Exercise details → Write out exactly the lines below that run from the one containing "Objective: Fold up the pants" through the one containing "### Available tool", both included, with no other lines.

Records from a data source
◆ ◆ ◆ ◆ ◆ ◆ ◆
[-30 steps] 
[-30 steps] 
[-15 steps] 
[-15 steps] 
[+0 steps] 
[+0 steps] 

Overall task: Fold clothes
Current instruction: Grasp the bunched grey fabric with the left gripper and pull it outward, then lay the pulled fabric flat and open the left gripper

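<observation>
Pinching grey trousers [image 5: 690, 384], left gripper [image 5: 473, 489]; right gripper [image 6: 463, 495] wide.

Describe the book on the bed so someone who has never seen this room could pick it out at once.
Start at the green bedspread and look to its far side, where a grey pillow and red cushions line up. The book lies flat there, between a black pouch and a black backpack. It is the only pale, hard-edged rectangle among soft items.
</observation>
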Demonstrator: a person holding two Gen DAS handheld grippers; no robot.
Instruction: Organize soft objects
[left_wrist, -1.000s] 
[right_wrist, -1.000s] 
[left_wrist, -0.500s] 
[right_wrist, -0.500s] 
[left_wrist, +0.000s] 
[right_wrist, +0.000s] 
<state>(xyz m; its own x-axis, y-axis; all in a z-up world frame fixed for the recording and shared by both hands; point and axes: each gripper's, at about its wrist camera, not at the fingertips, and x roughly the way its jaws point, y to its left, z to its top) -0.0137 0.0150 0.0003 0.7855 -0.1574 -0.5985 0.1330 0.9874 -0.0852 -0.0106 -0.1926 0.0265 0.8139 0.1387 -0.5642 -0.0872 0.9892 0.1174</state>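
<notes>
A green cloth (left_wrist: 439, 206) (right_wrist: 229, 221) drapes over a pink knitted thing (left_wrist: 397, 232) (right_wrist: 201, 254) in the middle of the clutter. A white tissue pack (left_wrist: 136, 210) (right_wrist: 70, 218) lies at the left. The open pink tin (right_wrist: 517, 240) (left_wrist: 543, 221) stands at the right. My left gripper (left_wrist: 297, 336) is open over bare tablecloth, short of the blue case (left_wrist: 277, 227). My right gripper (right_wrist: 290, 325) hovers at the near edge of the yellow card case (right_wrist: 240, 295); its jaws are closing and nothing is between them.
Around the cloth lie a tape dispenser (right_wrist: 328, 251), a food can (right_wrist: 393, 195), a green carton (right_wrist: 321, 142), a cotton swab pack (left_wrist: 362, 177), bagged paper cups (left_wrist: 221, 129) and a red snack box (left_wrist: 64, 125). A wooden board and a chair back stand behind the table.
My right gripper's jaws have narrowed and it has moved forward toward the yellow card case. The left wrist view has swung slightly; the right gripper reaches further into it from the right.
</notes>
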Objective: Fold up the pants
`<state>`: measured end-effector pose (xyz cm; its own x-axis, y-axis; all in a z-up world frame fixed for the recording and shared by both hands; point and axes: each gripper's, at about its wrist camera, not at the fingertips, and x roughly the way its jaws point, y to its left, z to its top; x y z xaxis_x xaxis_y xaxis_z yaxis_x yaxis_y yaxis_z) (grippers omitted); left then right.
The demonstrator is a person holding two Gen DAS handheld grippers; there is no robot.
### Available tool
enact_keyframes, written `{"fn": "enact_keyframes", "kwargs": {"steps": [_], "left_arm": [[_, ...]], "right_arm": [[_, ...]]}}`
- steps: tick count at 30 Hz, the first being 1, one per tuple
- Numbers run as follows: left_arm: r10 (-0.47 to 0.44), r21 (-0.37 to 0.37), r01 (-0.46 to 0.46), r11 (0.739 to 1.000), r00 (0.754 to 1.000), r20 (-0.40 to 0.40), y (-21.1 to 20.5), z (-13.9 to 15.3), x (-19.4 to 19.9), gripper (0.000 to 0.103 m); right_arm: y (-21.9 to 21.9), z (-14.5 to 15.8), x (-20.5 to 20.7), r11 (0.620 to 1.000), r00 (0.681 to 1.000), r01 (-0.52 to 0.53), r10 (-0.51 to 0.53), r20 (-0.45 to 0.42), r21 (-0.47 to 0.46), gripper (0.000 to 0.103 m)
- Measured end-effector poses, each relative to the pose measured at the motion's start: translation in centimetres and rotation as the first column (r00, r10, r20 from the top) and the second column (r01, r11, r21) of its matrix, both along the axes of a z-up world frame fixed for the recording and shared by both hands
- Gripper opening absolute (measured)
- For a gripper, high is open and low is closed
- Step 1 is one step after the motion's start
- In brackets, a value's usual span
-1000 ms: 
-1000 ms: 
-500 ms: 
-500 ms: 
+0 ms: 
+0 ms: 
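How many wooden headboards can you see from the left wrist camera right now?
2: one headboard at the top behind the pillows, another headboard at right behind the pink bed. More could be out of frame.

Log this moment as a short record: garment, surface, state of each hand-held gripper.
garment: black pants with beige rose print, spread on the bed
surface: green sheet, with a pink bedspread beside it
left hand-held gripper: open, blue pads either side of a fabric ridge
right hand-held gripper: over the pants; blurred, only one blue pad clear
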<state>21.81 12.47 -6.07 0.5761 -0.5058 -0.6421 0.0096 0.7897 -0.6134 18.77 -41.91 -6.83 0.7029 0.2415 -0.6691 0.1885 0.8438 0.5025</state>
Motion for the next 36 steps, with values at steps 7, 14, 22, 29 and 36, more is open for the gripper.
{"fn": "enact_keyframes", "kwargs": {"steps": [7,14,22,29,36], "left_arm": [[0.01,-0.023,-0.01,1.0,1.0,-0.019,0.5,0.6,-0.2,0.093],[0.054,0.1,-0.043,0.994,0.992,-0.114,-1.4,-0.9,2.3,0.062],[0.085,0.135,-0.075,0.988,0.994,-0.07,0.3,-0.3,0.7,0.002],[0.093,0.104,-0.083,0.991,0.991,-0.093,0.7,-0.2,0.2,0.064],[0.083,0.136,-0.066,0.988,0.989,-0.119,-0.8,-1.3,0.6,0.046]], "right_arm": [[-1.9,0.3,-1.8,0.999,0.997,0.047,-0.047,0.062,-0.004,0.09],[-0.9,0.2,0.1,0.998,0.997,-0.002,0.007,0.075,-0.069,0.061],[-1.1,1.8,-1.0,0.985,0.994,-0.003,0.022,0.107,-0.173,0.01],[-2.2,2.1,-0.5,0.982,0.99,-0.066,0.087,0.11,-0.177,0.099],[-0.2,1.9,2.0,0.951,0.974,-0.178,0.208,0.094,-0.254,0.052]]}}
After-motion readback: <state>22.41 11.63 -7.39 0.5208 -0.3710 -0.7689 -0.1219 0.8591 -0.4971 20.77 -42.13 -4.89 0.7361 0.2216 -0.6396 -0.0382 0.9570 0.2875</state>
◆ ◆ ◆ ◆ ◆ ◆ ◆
Reply to the exercise →
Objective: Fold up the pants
`<state>`: measured end-effector pose (xyz cm; its own x-axis, y-axis; all in a z-up world frame fixed for the recording and shared by both hands; point and axes: each gripper's, at about its wrist camera, not at the fingertips, and x roughly the way its jaws point, y to its left, z to its top; x y z xaxis_x xaxis_y xaxis_z yaxis_x yaxis_y yaxis_z) (grippers omitted); left then right.
The demonstrator is a person holding two Gen DAS handheld grippers; there is no robot.
### Available tool

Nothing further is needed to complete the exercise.